– Да не надо у меня убираться, – вскипела Олимпиада Владимировна, как тогда, когда она еще была прежней, уверенной в себе и не отягощенной никаким знанием жизни. – Я сама прекрасно убираюсь! Ты мне лучше скажи, что ты будешь теперь с работой делать?! У тебя ведь там проблемы какие-то, на рынке, да? Или я ошибаюсь?
Люсинда не ответила. Она играла на гитаре – с чувством глубоко соскучившегося человека, которому вдруг вернули любимое дело.
– А… твой сегодня не придет? – вдруг спросила она, перестав играть.
– Не знаю. Да какая разница, придет, не придет!
– Я его боюсь, – призналась Люсинда, подумав. – Не любит он меня.
– Подумаешь, не любит! Мало ли кто кого не любит! Зато я тебя люблю.
– Ой, правда, Липочка?! Самая-самая правда?
Ей давным-давно никто не говорил, что любит. Она даже позабыла, как это звучит.
– Правда, – хмуро сказала Олимпиада. – Я тебя люблю.
Тут она вспомнила, что должна непременно выпить таблетку «для красоты», бросила салат, достала упаковку, которая всегда лежала поблизости, и налила в стакан воды. Люсинда из-за гитары внимательно за ней наблюдала.
– Лип, а чего это ты пьешь? Заболела?
– Нет.
– А зачем пьешь?
– От вен.
– А у тебя разве вены? – не поверила Люсинда. – Вот у моей матери вены – жуть!
– А я не хочу, чтобы у меня тоже были вены – жуть, – сказала Олимпиада серьезно, – потому и пью. И тебе бы попить, потому что ты целыми днями на ногах!
Люсинда тряхнула белыми волосами:
– А как называется?
– «Асклезан», – по слогам, чтобы Люсинда лучше запомнила, произнесла Олимпиада Владимировна. – Подожди, я тебе сейчас дам…
Она порылась в выдвижном ящике, где держала лекарства, и из самой главной коробочки, где были самые главные средства вспомоществования, вытащила тюбик.
– Это тоже «Асклезан», но не таблетки, а крем. Станешь ноги мазать, и не будет у тебя никаких жутких вен!
– Спасибо, – прочувствованно поблагодарила Люсинда.
В том, что они «ухаживали за собой», тоже было возвращение в обыденность, некое утешение, в котором они нынче так нуждались.
– А тетя Верочка как?
– Плохо, ой не спрашивай, Липа! Почти не встает и все время плачет. Я ей говорю – тетя, да что вы убиваетесь за этой Парамоновой, как за родным братом? А она мне – живой человек, душа живая, а пропала ни за грош! И собачка ейная пропала, обое пропали!

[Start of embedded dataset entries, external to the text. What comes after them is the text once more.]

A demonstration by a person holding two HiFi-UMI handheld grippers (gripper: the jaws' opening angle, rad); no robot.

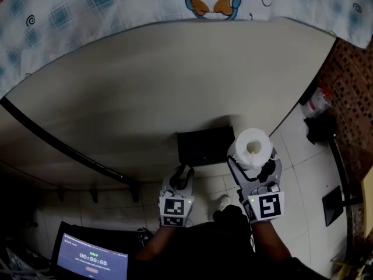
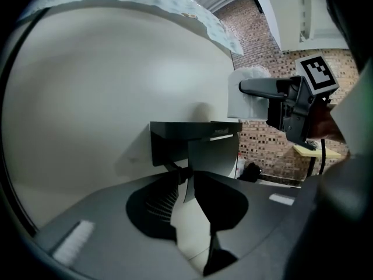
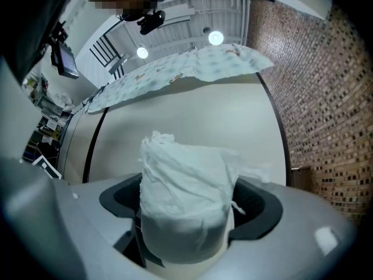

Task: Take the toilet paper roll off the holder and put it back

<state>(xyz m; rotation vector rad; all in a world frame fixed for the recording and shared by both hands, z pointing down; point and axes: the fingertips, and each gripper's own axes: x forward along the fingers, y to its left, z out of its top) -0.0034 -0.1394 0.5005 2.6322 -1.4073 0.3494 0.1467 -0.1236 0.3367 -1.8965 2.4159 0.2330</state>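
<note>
The white toilet paper roll (image 1: 252,146) is off the holder, and my right gripper (image 1: 254,168) is shut on it, just right of the holder. In the right gripper view the roll (image 3: 185,197) stands between the jaws with ragged paper on top. The black holder (image 1: 205,146) is fixed to the pale wall, its lid a flat shelf (image 2: 195,128) with nothing under it. My left gripper (image 1: 184,175) sits at the holder's lower left edge, jaws closed together (image 2: 185,178). Whether they pinch a part of the holder is unclear. The left gripper view also shows the roll (image 2: 246,98).
A black rail (image 1: 64,149) runs along the wall at the left. A screen with a timer (image 1: 92,260) sits at the lower left. Patterned cloth (image 1: 116,4) hangs above. A brick wall (image 1: 349,92) and dark items on the tiled floor (image 1: 319,127) are at the right.
</note>
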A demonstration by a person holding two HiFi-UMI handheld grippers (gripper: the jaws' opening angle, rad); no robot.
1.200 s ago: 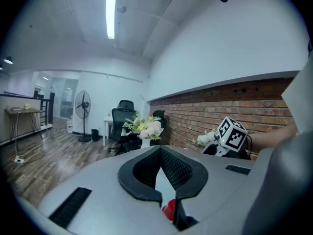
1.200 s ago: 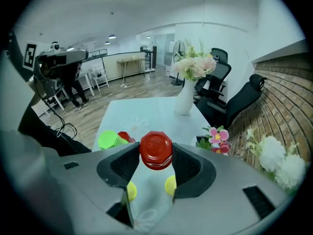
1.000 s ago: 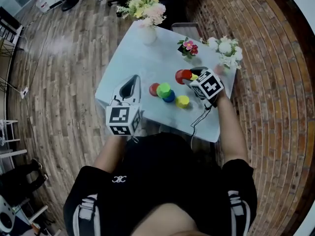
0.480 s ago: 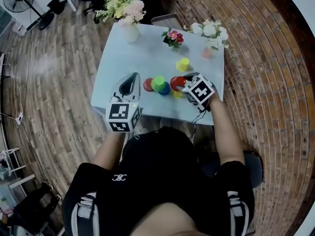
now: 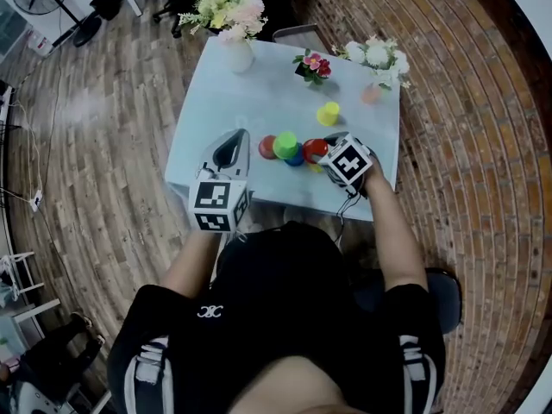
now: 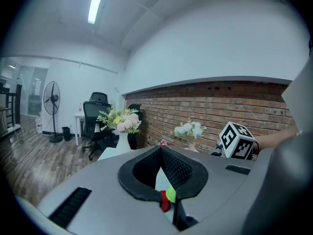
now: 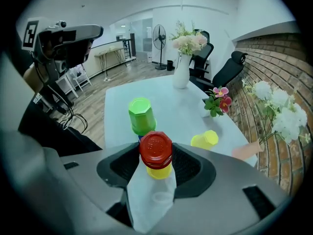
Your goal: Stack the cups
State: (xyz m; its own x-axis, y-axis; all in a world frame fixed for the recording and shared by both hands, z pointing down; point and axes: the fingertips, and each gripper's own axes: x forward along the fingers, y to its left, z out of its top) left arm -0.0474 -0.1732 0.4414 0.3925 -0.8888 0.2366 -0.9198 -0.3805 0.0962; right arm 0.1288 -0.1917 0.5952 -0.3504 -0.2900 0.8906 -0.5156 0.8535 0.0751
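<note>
Looking steeply down past the person's dark-clad torso (image 5: 285,317), the head view shows both grippers held out over the near edge of a pale table (image 5: 259,102).

Left gripper (image 5: 235,138): jaws closed tip to tip with nothing between them. It hangs at the table's near left edge and points roughly level across the top.

Right gripper (image 7: 156,155): jaws partly apart and clamped on an upturned red cup (image 7: 155,146), one pad on each side, with the cup's base toward the camera. The red cup sits directly over an upturned yellow cup (image 7: 159,171) that stands on the table. Whether it is fully seated on that cup cannot be told.

Just beyond, a green cup (image 7: 141,115) stands upturned on a blue cup (image 5: 297,157), of which only a sliver shows. A second red cup (image 5: 266,147) is just beside this pair, on its left in the head view.

Farther back and to the right, a second yellow cup (image 7: 205,139) appears to lie on its side, apart from the others.

Along the far side of the table are a small pot of pink flowers (image 5: 312,65), a white vase of mixed flowers (image 5: 237,54) and a pink vase with white flowers (image 5: 371,93).

Past the table are a wooden floor (image 5: 103,102), a brick wall (image 6: 220,106), black office chairs (image 6: 98,116) and a standing fan (image 6: 51,102).
</note>
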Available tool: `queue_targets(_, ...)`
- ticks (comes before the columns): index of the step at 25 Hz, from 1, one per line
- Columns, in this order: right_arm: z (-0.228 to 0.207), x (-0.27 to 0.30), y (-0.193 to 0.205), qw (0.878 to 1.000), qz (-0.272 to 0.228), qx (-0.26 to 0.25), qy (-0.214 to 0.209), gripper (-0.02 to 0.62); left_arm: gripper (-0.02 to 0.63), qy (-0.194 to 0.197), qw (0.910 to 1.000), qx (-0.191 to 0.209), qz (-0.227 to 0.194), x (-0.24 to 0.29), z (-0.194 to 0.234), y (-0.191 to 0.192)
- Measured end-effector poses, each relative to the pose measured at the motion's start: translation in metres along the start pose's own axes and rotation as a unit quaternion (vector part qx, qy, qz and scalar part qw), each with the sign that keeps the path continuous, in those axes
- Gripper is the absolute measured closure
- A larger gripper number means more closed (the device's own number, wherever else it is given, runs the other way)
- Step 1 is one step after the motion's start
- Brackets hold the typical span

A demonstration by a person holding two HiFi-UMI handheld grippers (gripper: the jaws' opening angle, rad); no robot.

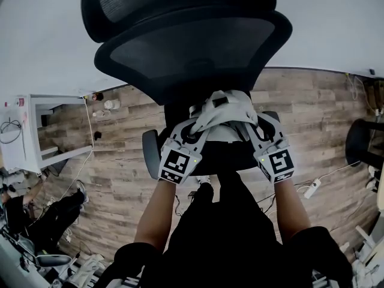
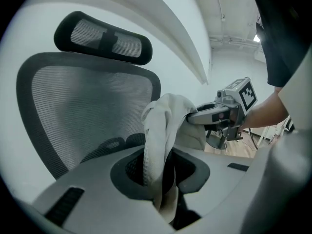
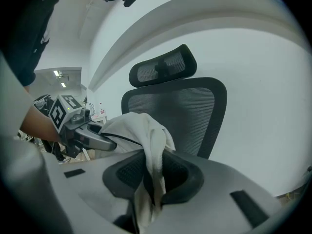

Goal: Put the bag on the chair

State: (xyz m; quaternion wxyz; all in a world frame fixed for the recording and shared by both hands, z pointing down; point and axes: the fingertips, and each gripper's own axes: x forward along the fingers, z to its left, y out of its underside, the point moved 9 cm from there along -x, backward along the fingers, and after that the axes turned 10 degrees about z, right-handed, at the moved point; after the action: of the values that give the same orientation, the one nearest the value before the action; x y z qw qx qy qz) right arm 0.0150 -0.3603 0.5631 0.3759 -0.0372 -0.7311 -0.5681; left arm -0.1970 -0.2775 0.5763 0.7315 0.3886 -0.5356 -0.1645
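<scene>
Pale wood-plank floor point(image 1: 120, 161) and a plain white wall point(image 1: 336, 23) fill most of the head view. Against them stands a black mesh office chair point(image 1: 192, 53) with a separate mesh headrest, the front of its backrest turned towards the person. The seat is largely covered from above by the tools and what they carry. At the far left is a white desk unit point(image 1: 27, 131).

A crumpled white cloth bag point(image 1: 225, 110) hangs between the two tools in front of the lower backrest and over the seat. Whether it already touches the seat cannot be told. It is bunched into a soft mound on top, with one end trailing down into each tool's jaws.

The left gripper point(image 1: 195, 128) has its jaws drawn almost together, pinching a fold at the bag's left end. In its own view the fabric runs down between the dark pads. The right gripper point(image 1: 255, 128) mirrors it — jaws nearly closed, nipping the right end of the cloth. The two tools sit close together, angled inwards towards each other (marker cubes nearest the person's bare forearms).

On the floor to the right lies a small white power strip point(image 1: 312, 188) — well apart from the chair.
</scene>
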Motion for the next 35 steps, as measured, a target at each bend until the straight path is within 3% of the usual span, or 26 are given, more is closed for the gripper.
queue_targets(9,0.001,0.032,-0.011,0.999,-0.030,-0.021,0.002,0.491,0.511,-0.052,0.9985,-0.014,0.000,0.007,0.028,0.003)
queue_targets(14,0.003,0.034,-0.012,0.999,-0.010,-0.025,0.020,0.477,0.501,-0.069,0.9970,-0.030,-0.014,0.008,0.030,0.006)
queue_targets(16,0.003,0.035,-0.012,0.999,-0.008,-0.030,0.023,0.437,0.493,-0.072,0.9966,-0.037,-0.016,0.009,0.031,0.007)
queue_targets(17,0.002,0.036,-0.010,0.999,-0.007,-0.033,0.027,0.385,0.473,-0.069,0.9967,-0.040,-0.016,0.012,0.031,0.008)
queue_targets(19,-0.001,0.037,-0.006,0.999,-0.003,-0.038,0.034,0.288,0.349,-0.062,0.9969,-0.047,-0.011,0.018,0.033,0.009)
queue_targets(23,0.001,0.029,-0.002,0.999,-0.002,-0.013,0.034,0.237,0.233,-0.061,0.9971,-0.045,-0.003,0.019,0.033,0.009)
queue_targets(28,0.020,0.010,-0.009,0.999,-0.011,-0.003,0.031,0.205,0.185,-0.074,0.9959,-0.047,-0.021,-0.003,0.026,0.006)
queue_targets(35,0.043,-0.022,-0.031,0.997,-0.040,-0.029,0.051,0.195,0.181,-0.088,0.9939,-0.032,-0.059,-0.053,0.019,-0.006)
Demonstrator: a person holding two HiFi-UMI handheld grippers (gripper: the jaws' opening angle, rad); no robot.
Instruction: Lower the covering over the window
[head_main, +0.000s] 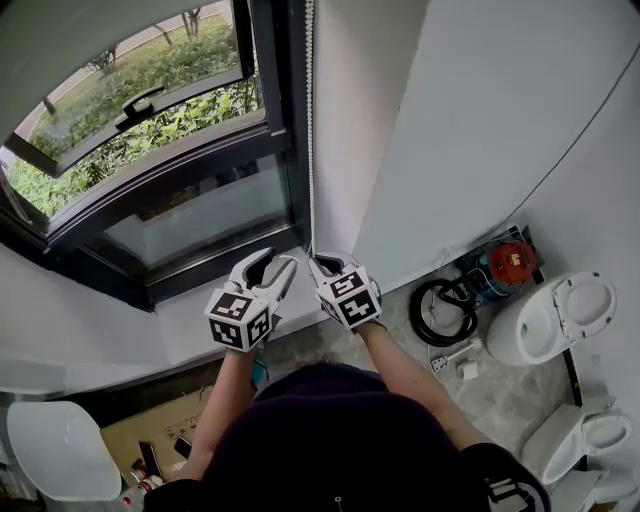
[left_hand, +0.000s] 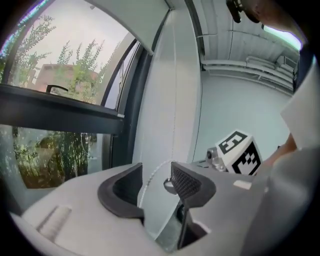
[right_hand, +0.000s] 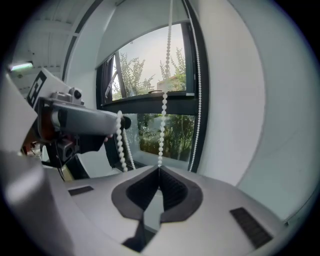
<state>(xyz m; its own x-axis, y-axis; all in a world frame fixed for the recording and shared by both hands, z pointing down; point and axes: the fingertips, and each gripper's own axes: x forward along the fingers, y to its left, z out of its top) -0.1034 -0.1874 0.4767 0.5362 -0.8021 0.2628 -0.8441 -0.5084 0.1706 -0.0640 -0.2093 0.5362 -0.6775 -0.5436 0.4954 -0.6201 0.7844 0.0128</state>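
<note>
Window covering shows nowhere over the glass. In the head view the panes of the window (head_main: 190, 215) lie bare, with shrubs plain through them, so I judge that nearly all of the lowering is still left. No view lets you tell whether a rolled blind sits above the window.

Your means is the bead chain (head_main: 310, 130). It hangs along the window's right frame to just below its lower right corner, where both of your tools meet. Your right hand-held gripper (right_hand: 159, 172) has its jaws pressed together on one strand, which rises taut straight above it. Your left hand-held gripper (left_hand: 156, 182) stands wide. A slack bend of the chain curves through the gap with neither pad pressing it, so it holds nothing.

What is left, as I read it: close the left on its strand or pull with the right, then draw the chain hand over hand until the covering comes down across the window. Which strand lowers it cannot be told from here.
</note>
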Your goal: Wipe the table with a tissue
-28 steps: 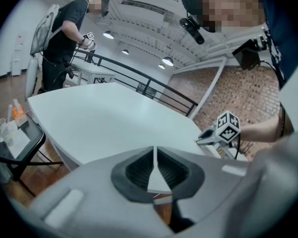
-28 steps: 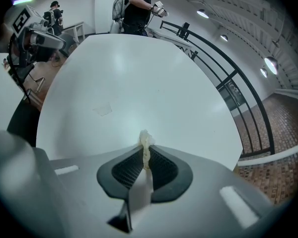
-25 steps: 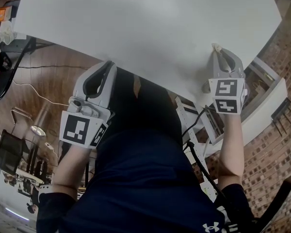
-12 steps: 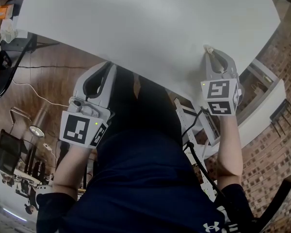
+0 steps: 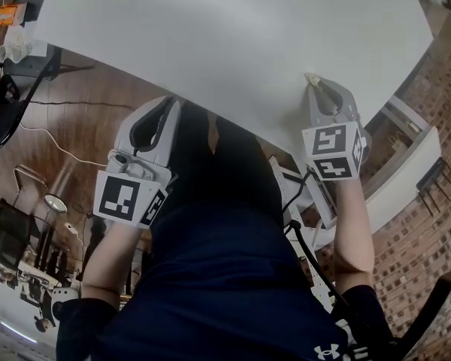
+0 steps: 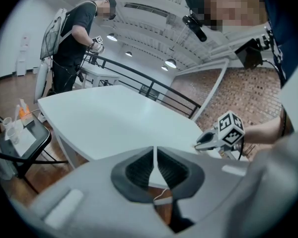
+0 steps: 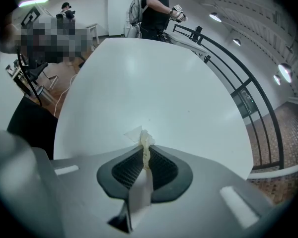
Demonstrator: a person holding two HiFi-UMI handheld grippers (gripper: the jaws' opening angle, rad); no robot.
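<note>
The right claw has its jaws clamped on a crumpled white tissue. The wad pokes out past the tips onto the white table, just in from the near edge. Off to its left, the left claw hangs short of that edge, jaws pressed together with nothing between them. A person stands beyond the table's far end.

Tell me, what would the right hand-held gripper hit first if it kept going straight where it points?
Probably the table. The tissue pinched in the right hand-held gripper sticks out ahead and seems to be at the tabletop already, though depth is hard to judge.
</note>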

– Обои целы! – сердито сказала Олимпиада и показала рукой на стены. – Пропали обе! И слова «ейный» не существует в природе, как и слова «ихний»!
– Зачем она повесилась? – задумчиво спросила Люсинда сама у себя. – Ну, муж ладно, свалился, а себя-то зачем же убивать? Грех какой!
Олимпиада очень сомневалась в том, что Парамонова сама себя убила. Все это было так страшно и так похоже на фильм ужасов, что самоубийство никак не укладывалось в картинку.
– Я не понимаю, из-за чего все это началось, – задумчиво сказала Олимпиада и добавила в салат еще майонеза. – Когда началось? Когда взорвали дядю Гошу или еще раньше?
– Да когда раньше-то? Раньше у нас все живы-здоровы были! Годами никто не помирал, все тута были! И что сделалося?!
– Да, – согласилась Олимпиада. – Вот именно. Что сделалось?! Садись, ужинать будем.
И тут в дверь позвонили. Обе девицы в панике уставились друг на друга.
– Кто это может быть?! – почему-то спросила Олимпиада у Люсинды. – Никого не должно быть!
– Да это небось твой приперся, – зашептала та в ответ. – Слушай, может, мне… в кладовку, а?!
И она подхватила гитару, приготовившись бежать с ней в кладовку.
– Прекрати, – сказала Олимпиада, приходя в себя.
Убийца не стал бы звонить ей в дверь, это уж точно!
Или стал бы?.. Ведь если Парамонова не убила себя сама, значит, ее убил кто-то, кому она открыла дверь! Старший лейтенант тогда сказал, что замок не был ни вскрыт, ни сломан, выходит, она сама и открыла! И еще он добавил: «Что за дела творятся в этом доме, мать его?!»
Олимпиада помедлила еще, вытерла сухие руки полотенчиком, дождалась, когда звонок грянет во второй раз, и только тогда пошла открывать.